## About this task
The full listing, minus its pictures, should be printed again exactly as it stands.
*** Opening of Data section ***
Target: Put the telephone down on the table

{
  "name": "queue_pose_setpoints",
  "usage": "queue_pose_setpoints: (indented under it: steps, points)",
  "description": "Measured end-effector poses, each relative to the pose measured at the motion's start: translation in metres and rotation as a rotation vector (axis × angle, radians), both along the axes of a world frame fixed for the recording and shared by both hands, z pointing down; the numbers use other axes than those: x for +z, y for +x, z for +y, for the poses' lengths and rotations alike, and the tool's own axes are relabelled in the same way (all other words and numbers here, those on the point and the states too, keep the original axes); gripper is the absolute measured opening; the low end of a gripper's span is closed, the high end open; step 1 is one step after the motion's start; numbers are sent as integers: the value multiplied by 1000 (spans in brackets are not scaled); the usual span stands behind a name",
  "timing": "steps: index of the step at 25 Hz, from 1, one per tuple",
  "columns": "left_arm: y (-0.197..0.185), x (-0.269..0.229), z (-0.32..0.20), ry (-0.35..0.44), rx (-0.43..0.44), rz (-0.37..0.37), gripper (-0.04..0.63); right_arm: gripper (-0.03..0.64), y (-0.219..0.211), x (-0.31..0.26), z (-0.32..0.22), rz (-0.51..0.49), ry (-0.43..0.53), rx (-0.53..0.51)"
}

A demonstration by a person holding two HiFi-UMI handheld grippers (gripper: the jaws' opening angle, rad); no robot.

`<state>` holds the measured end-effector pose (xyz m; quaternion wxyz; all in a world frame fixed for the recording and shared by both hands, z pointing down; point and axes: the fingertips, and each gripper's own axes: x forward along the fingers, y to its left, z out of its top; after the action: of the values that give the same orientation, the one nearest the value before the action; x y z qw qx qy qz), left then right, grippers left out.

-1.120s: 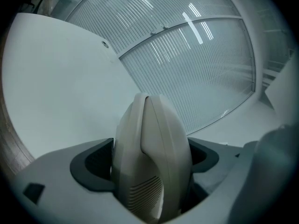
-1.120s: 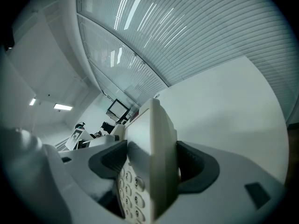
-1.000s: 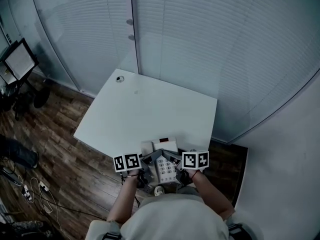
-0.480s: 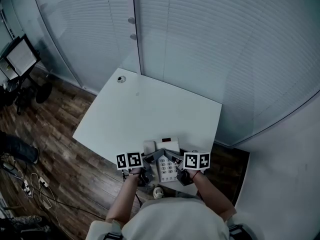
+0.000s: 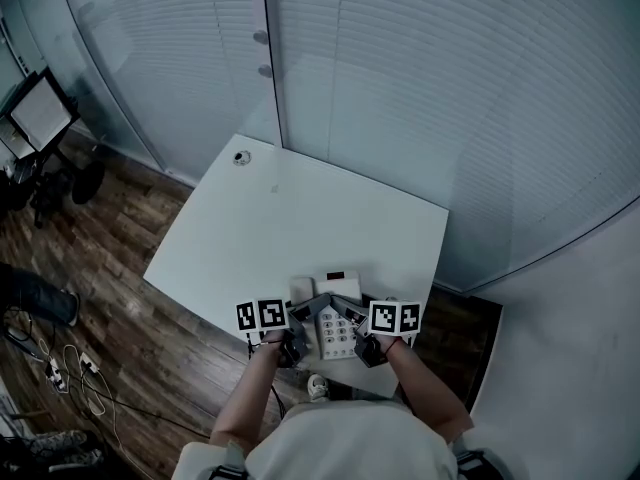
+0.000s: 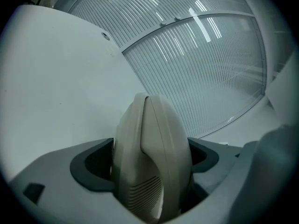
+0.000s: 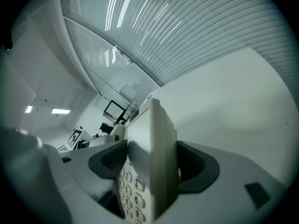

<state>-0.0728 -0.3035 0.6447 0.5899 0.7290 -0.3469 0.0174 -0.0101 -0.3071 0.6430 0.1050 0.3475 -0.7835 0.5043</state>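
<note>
1. Jaws of your left gripper [image 6: 152, 160] pinch the handset side of the cream plastic push-button telephone [image 5: 335, 320].
2. Your right gripper [image 7: 150, 164] has its jaws clamped on the keypad side.
3. Between both grippers, the telephone is at the near edge of the white rectangular worktop [image 5: 300, 218]; whether it touches the worktop is unclear.

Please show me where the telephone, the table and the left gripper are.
telephone [image 5: 338, 332]: head view, on its keypad.
table [image 5: 300, 218]: head view, on its bare top.
left gripper [image 6: 150, 163]: left gripper view, midway between its jaws.
</note>
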Motion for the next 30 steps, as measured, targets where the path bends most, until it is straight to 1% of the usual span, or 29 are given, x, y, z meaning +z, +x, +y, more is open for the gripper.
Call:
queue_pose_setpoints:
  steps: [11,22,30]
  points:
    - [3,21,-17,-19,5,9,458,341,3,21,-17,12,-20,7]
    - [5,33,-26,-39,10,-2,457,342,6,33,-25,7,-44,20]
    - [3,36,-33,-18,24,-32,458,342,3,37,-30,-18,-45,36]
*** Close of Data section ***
## Response to this exercise
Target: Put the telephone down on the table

{
  "name": "queue_pose_setpoints",
  "usage": "queue_pose_setpoints: (indented under it: steps, points)",
  "description": "Measured end-effector poses, each relative to the pose measured at the motion's start: translation in metres and rotation as a rotation vector (axis × angle, radians), both along the axes of a world frame fixed for the recording and shared by both hands, z pointing down; the numbers use other axes than those: x for +z, y for +x, z for +y, for the poses' lengths and rotations alike, and the tool's own axes are relabelled in the same way (all other words and numbers here, those on the point and the states too, keep the original axes); gripper is the absolute measured opening; the low end of a gripper's span is closed, the high end open; step 1 is one step after the motion's start; numbers are sent as integers: the value multiplied by 1000 (spans in brackets are not scaled); the usual span stands behind a name",
  "timing": "steps: index of the step at 25 Hz, from 1, one per tuple",
  "columns": "left_arm: y (-0.197..0.185), x (-0.269..0.229), z (-0.32..0.20), ry (-0.35..0.44), rx (-0.43..0.44), rz (-0.37..0.37), gripper (-0.04..0.63); right_arm: gripper (-0.03..0.64), y (-0.219..0.211), x (-0.31..0.26), z (-0.32..0.22), rz (-0.51..0.49), ry (-0.43..0.53), rx (-0.53..0.51)"
}

A demonstration by a person holding two HiFi-UMI handheld grippers (gripper: the jaws' opening angle, rad); no robot.

`<state>` holds the measured end-effector pose (xyz m; quaternion wxyz; all in a world frame fixed for the recording and shared by both hands, z pointing down; point and axes: the fingertips, and each gripper's own axes: x forward along the fingers, y to its left, z out of its top; after the action: of the values that give the same orientation, the one nearest the value before the action; x y z qw qx qy qz), left then right, grippers left out.

-1.120s: 
-1.120s: 
-1.000s: 
-0.480s: 
+0.000s: 
+0.000s: 
+0.000s: 

<state>-0.0728 -0.3035 0.6447 0.5899 0.7290 -0.3469 0.0174 -0.0101 -0.3071 0.6430 0.1050 0.3475 -0.7835 0.5043</state>
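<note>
1. Jaws of your left gripper [image 6: 152, 160] pinch the handset side of the cream plastic push-button telephone [image 5: 335, 320].
2. Your right gripper [image 7: 150, 164] has its jaws clamped on the keypad side.
3. Between both grippers, the telephone is at the near edge of the white rectangular worktop [image 5: 300, 218]; whether it touches the worktop is unclear.

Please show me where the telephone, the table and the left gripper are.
telephone [image 5: 338, 332]: head view, on its keypad.
table [image 5: 300, 218]: head view, on its bare top.
left gripper [image 6: 150, 163]: left gripper view, midway between its jaws.
</note>
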Motion for the next 30 steps, as measured, targets where the path bends most, until it is straight to 1% of the usual span, or 29 are given, x, y, z meaning +z, +x, +y, more is open for the gripper.
Call:
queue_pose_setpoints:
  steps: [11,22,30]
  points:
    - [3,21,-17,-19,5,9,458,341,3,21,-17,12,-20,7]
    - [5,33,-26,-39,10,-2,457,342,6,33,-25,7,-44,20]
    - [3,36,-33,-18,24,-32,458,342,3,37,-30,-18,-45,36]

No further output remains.